INSTRUCTIONS TO FOLLOW: Where an image appears, leave it out; otherwise repeat the data exactly.
(SUPPLIED MATERIAL Opens)
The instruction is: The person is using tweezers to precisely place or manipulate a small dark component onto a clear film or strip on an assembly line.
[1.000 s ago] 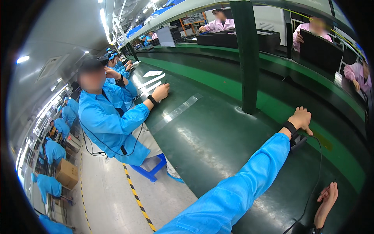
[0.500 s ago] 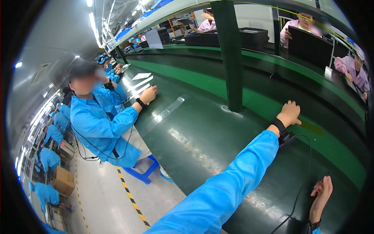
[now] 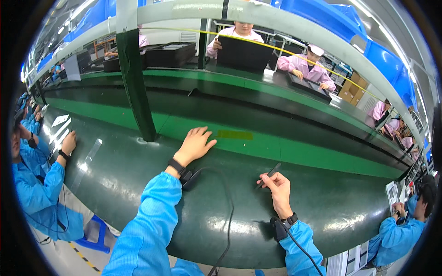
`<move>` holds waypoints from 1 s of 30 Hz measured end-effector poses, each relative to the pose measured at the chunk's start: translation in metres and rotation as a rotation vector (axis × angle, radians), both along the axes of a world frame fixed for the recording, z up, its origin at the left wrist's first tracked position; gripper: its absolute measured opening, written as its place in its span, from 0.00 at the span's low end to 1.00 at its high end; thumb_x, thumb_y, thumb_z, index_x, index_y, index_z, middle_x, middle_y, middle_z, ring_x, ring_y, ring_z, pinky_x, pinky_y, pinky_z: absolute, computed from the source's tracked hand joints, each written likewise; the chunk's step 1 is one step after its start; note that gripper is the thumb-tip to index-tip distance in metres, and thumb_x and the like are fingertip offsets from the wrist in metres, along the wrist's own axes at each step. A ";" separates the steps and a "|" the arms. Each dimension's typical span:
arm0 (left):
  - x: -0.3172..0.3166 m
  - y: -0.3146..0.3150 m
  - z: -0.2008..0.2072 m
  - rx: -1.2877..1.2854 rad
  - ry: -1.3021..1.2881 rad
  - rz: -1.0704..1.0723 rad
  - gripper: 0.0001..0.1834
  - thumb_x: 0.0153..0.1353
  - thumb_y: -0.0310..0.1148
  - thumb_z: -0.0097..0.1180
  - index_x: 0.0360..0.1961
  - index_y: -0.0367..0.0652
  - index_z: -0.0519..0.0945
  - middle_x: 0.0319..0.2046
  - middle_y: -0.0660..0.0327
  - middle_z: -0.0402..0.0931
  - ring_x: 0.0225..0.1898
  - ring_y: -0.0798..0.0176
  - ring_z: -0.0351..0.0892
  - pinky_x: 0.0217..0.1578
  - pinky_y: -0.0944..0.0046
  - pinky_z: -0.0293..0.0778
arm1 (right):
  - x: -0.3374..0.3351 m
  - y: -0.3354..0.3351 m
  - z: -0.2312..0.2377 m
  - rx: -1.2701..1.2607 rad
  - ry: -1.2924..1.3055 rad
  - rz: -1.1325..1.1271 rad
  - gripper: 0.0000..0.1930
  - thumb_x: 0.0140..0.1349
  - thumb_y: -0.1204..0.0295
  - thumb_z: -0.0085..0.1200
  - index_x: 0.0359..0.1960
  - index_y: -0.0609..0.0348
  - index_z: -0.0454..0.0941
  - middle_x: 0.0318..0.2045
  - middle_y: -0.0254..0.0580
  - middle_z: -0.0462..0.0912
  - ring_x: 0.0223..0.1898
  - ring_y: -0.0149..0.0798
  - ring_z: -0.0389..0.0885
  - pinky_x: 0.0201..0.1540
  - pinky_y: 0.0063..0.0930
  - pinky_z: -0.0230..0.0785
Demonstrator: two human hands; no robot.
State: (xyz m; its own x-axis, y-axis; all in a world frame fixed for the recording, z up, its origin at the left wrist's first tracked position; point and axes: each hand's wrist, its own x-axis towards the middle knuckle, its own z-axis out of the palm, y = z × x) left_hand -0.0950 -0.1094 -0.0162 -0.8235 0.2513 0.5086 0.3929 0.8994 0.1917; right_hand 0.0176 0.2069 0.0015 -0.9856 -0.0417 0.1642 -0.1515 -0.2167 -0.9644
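Observation:
My left hand reaches over the far edge of the dark green bench, its fingers spread and nothing in them. It is close to a yellowish tape strip on the green conveyor belt. To the right, my right hand pinches a slim black pen-like tool, tilted up to the right above the bench. Each wrist wears a black strap with a small box. A black cable runs from the left one down across the bench.
A green post stands left of my left hand. Clear tape crosses the bench further left. Co-workers in blue sit at either side. Beyond the belt, people in pink handle black panels. A rail spans overhead.
The view has swung to the right, bringing my right hand from the lower right edge to the middle right, with the black tool now plain. My left hand stays spread near the belt.

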 end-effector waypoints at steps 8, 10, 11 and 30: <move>0.018 -0.012 -0.007 0.077 -0.084 0.025 0.27 0.67 0.51 0.45 0.56 0.42 0.74 0.61 0.53 0.69 0.64 0.48 0.63 0.64 0.50 0.58 | -0.070 -0.007 0.019 0.122 -0.115 0.180 0.10 0.63 0.74 0.49 0.43 0.65 0.67 0.30 0.43 0.80 0.32 0.34 0.81 0.38 0.26 0.73; 0.016 -0.014 -0.002 0.050 -0.072 0.000 0.27 0.66 0.51 0.45 0.55 0.41 0.75 0.61 0.53 0.69 0.65 0.49 0.63 0.65 0.51 0.58 | -0.119 -0.008 0.005 0.386 -0.060 0.071 0.08 0.63 0.73 0.44 0.41 0.64 0.70 0.29 0.40 0.78 0.28 0.32 0.78 0.34 0.26 0.71; 0.016 -0.016 -0.005 0.039 -0.078 0.006 0.27 0.66 0.51 0.46 0.55 0.40 0.75 0.61 0.52 0.69 0.64 0.49 0.63 0.65 0.51 0.58 | -0.133 -0.022 0.001 0.400 -0.052 -0.121 0.09 0.62 0.73 0.46 0.40 0.65 0.73 0.28 0.39 0.77 0.27 0.33 0.77 0.33 0.29 0.69; 0.012 -0.006 -0.015 0.153 0.032 -0.050 0.25 0.64 0.45 0.50 0.51 0.34 0.76 0.56 0.45 0.71 0.60 0.45 0.67 0.61 0.52 0.63 | -0.174 -0.055 -0.006 1.247 -0.106 -0.504 0.22 0.48 0.62 0.70 0.36 0.62 0.73 0.38 0.55 0.82 0.43 0.58 0.80 0.42 0.47 0.73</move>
State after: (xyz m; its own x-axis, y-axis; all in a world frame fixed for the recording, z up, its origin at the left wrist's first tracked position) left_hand -0.0826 -0.1158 -0.0314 -0.7945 0.2089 0.5702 0.4443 0.8401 0.3112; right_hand -0.1569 0.1515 -0.0041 -0.9432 0.2614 0.2051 0.1331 0.8627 -0.4879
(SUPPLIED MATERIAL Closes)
WRITTEN RESPONSE:
The instruction is: The person is using tweezers to precisely place or manipulate a small dark component onto a clear film or strip on an assembly line.
[1.000 s ago] 
[0.500 s ago] 
[now] 
`<move>` holds waypoints from 1 s of 30 Hz measured end-effector poses, each relative to the pose measured at the chunk's start: translation in metres and rotation as a rotation vector (axis × angle, radians), both along the axes of a world frame fixed for the recording, z up, its origin at the left wrist's first tracked position; gripper: its absolute measured opening, written as its place in its span, from 0.00 at the span's low end to 1.00 at its high end; thumb_x, thumb_y, thumb_z, index_x, index_y, index_z, middle_x, middle_y, middle_z, ring_x, ring_y, ring_z, pinky_x, pinky_y, pinky_z: absolute, computed from the source's tracked hand joints, each written likewise; the chunk's step 1 is one step after its start; note that gripper is the thumb-tip to index-tip distance in metres, and thumb_x and the like are fingertip offsets from the wrist in metres, along the wrist's own axes at each step. A ";" separates the steps and a "|" the arms. Each dimension's typical span:
arm0 (left):
  - x: -0.3172..0.3166 m
  - y: -0.3146..0.3150 m
  - z: -0.2008..0.2072 m
  - rx: -1.2877..1.2854 rad
  - ry: -1.3021..1.2881 rad
  - rz: -1.0704..1.0723 rad
  - gripper: 0.0001..0.1834
  - thumb_x: 0.0153..0.1353
  - thumb_y: -0.0310..0.1148
  - thumb_z: -0.0097..0.1180
  - index_x: 0.0360..0.1961
  - index_y: -0.0367..0.0652
  - index_z: -0.0519..0.0945
  - middle_x: 0.0319..0.2046
  - middle_y: -0.0660..0.0327
  - middle_z: -0.0402..0.0931
  - ring_x: 0.0225..0.1898
  - ring_y: -0.0798..0.0176
  - ring_z: -0.0351..0.0892
  - pinky_x: 0.0217..0.1578
  - pinky_y: -0.0944..0.0046
  - pinky_z: -0.0293..0.0778
arm1 (right):
  - x: -0.3374..0.3351 m
  - y: -0.3354..0.3351 m
  - z: -0.2312..0.2377 m
  - rx: -1.2701..1.2607 rad
  - ry: -1.2924..1.3055 rad
  - rz: -1.1325..1.1271 rad
  - gripper: 0.0000..0.1930
  - thumb_x: 0.0140..0.1349
  - thumb_y: -0.1204..0.0295
  - thumb_z: -0.0085..0.1200
  - index_x: 0.0359..0.1960
  - index_y: -0.0609..0.0348
  - index_z: -0.0454..0.0941
  - middle_x: 0.0318..0.2045
  - middle_y: -0.0254..0.0580
  - middle_z: -0.0462..0.0912
  - ring_x: 0.0223..0.1898
  - ring_y: -0.0149..0.0798
  - ring_z: -0.0389..0.0885
  - pinky_x: 0.0201..0.1540
  - pinky_y: 0.0063..0.0930
  - pinky_z: -0.0230..0.0785
Demonstrator: two human hands; no robot.
State: (xyz m; its own x-axis, y-axis; all in a world frame fixed for the recording, z up, its origin at the left wrist's first tracked position; point and axes: each hand's wrist, its own x-axis towards the middle knuckle, its own z-axis out of the palm, y = z × x) left_hand -0.0950 -0.1094 -0.0162 -0.8235 0.2513 0.5086 0.3929 0.8994 0.1917; right_hand 0.0176 0.2069 0.0015 -0.9856 -0.0417 0.1642 -0.1515 -0.2167 -0.9644
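Observation:
My left hand reaches over the far edge of the dark green bench, its fingers spread and nothing in them. It is close to a yellowish tape strip on the green conveyor belt. To the right, my right hand pinches a slim black pen-like tool, tilted up to the right above the bench. Each wrist wears a black strap with a small box. A black cable runs from the left one down across the bench.
A green post stands left of my left hand. Clear tape crosses the bench further left. Co-workers in blue sit at either side. Beyond the belt, people in pink handle black panels. A rail spans overhead.
The view has swung to the right, bringing my right hand from the lower right edge to the middle right, with the black tool now plain. My left hand stays spread near the belt.
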
 end-effector waypoints at steps 8, 10, 11 and 30: <move>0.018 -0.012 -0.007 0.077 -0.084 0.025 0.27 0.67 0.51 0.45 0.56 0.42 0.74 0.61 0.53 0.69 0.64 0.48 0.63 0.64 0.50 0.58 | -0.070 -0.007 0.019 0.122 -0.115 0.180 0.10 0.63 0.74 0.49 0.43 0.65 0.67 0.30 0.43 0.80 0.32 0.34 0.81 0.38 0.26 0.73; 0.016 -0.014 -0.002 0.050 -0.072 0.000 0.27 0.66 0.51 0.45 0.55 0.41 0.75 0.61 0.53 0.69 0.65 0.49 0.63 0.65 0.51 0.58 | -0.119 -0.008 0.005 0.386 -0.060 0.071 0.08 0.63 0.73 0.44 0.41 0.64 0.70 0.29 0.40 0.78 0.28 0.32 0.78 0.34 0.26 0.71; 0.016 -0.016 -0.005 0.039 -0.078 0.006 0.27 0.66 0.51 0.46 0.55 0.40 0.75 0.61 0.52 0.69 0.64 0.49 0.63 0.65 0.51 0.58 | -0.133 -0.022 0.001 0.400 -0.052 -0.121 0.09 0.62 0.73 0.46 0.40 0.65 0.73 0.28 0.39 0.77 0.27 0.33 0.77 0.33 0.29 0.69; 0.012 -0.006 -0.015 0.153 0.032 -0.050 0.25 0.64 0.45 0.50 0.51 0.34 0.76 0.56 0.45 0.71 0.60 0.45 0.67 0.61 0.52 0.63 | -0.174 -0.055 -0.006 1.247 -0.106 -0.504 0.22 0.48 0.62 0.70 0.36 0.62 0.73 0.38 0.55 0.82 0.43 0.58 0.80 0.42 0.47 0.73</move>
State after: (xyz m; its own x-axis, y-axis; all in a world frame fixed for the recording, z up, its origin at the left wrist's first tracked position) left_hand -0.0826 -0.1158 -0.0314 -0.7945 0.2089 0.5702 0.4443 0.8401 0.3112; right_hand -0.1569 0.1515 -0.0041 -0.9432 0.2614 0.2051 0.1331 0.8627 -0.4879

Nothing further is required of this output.